La jeune Raymonde Jougla, qui a été mise à la porte de la maison par son père, à Saint-Martin Lalande, vers 1242, rejoint deux Bonnes Femmes, Arnaude et sa mère, dans une cabane près de Laurac. Ensemble, elles ap-portent le consolament aux mourants. Le seigneur de Gaja-la-Selve, Bernard de Mazerolles, vient recevoir leur bénédiction. Hélas, un jour, toutes les trois sont capturées, emmenées à Toulouse et conduites au bûcher. Or, Raymonde Jougla raconte : «Elles furent brûlées à Toulouse, mais moi, devant le bûcher, par peur du feu, je me convertis à la foi catholique.» Le cas est exceptionnel. En général les Bonnes Femmes se jettent dans les flammes plutôt que d'abjurer. «En Lauragais, écrit Anne Brenon, autour de St Martin Lalande jusqu'à Laurac même, la parfaite Guilhelme de Camplong tient le maquis longtemps avec ténacité avant d'être prise. Elle est l'une des dernières grandes Parfaites.»
La dernière simple croyante cathare, Guilhelma Tournier, est brûlée à Carcassonne en 1325.

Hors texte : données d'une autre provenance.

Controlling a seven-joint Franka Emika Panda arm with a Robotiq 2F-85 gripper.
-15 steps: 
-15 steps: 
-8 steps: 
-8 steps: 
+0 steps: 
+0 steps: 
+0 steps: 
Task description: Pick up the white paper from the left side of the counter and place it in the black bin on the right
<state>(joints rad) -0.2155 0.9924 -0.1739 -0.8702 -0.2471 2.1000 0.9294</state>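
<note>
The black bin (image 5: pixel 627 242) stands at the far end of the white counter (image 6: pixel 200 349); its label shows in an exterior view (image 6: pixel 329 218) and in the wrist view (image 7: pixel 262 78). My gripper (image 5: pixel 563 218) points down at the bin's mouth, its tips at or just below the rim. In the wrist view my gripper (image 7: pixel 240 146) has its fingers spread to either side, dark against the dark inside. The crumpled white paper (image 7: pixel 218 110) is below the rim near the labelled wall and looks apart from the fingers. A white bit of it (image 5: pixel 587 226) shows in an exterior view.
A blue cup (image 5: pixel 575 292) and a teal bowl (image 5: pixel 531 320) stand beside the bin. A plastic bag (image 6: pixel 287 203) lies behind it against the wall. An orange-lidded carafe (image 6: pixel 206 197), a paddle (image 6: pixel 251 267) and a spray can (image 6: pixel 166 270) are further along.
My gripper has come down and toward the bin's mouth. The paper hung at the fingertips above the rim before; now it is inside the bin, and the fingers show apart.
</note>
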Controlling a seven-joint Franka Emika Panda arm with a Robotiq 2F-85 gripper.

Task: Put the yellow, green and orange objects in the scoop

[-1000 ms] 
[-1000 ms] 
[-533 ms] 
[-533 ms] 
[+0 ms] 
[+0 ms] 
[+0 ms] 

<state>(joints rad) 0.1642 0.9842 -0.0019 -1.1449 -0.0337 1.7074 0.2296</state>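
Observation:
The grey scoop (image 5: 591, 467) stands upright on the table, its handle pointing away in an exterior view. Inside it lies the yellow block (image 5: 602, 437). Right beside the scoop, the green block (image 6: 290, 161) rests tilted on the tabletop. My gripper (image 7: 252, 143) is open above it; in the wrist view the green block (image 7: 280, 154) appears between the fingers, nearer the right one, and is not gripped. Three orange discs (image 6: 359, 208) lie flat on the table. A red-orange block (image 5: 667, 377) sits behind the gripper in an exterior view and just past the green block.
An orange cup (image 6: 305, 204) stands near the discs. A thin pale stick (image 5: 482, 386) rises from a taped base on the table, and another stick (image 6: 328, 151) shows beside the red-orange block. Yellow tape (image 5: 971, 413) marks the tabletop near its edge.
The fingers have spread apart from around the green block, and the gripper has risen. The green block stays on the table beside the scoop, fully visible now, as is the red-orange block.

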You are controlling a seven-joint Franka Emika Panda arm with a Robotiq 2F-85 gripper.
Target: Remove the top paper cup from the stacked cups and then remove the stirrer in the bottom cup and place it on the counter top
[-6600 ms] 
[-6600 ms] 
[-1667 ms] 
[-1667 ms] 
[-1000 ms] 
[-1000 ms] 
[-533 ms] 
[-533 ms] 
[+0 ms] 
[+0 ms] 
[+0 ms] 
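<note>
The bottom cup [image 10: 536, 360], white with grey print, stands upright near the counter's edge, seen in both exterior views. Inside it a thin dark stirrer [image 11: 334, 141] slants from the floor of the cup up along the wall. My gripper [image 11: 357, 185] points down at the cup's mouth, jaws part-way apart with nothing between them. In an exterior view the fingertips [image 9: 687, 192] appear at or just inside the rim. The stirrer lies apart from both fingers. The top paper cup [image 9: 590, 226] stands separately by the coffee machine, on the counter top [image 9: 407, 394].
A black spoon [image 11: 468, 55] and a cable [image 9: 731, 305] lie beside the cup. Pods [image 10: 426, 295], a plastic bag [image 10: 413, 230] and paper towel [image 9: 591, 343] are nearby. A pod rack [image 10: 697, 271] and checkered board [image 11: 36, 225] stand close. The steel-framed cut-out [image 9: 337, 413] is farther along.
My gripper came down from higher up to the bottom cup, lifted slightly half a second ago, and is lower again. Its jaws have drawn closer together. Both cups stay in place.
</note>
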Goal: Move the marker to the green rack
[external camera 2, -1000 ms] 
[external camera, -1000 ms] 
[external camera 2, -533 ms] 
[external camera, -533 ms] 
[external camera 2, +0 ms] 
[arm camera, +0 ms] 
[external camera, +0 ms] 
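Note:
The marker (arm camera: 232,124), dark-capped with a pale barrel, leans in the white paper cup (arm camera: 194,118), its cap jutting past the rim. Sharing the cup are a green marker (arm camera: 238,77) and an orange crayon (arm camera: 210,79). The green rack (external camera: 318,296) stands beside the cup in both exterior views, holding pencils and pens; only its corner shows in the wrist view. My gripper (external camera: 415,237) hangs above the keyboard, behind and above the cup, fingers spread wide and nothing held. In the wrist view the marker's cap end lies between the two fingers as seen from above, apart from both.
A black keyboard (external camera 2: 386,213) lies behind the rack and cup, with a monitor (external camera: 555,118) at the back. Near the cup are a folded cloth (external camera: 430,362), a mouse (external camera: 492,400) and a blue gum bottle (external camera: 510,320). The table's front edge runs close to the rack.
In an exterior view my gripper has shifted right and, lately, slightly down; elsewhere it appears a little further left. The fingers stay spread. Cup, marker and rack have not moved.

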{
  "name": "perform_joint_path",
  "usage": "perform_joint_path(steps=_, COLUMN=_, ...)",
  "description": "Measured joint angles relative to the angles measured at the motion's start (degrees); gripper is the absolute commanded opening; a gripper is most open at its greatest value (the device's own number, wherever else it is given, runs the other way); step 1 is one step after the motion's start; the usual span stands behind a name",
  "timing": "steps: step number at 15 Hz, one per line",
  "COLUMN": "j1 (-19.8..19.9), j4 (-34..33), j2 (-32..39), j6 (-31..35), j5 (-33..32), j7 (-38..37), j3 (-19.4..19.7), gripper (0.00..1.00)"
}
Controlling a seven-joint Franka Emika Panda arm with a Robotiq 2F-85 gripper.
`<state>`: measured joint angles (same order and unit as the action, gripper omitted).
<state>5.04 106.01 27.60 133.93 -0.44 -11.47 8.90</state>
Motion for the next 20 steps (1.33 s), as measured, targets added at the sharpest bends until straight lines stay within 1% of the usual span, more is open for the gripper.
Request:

Le village de Saint Martin Lalande a été créé au début du XIIe siècle. Il n'y avait pas d'église intra muros car Saint Martin Lalande
fut aux XIIe et XIIIe siecle un haut lieu du catharisme. D'après les registres de l'inquisition, il y avait dix maisons
de parfaits cathares et la plupart des habitants assistaient aux prêches des bons hommes. Crédit photo : Couleur Média
Les cathares occitanes ont perdu le combat pour l'égalité des sexes. Pour longtemps, elles n'auront plus droit au chapitre. L'abbé de Cieaux, Arnaud Amaury, renvoie Esclarmonde de Foix à ses quenouilles. Le concile de Toulouse, en 1229, prévoit que «les femmes, veuves ou héritières, qui possèdent des places fortes ou des châteaux, ne doivent pas se marier avec des ennemis de la foi et de la paix». Jourdain de Saxe, le biographe de saint Dominique, raconte que ce dernier, sur son lit de mort, en 1221, à Bologne (Italie), recommande aux prêcheurs d'«éviter les fréquentations des femmes, spécialement des jeunes, car cette espèce est dangereuse à l'excès.»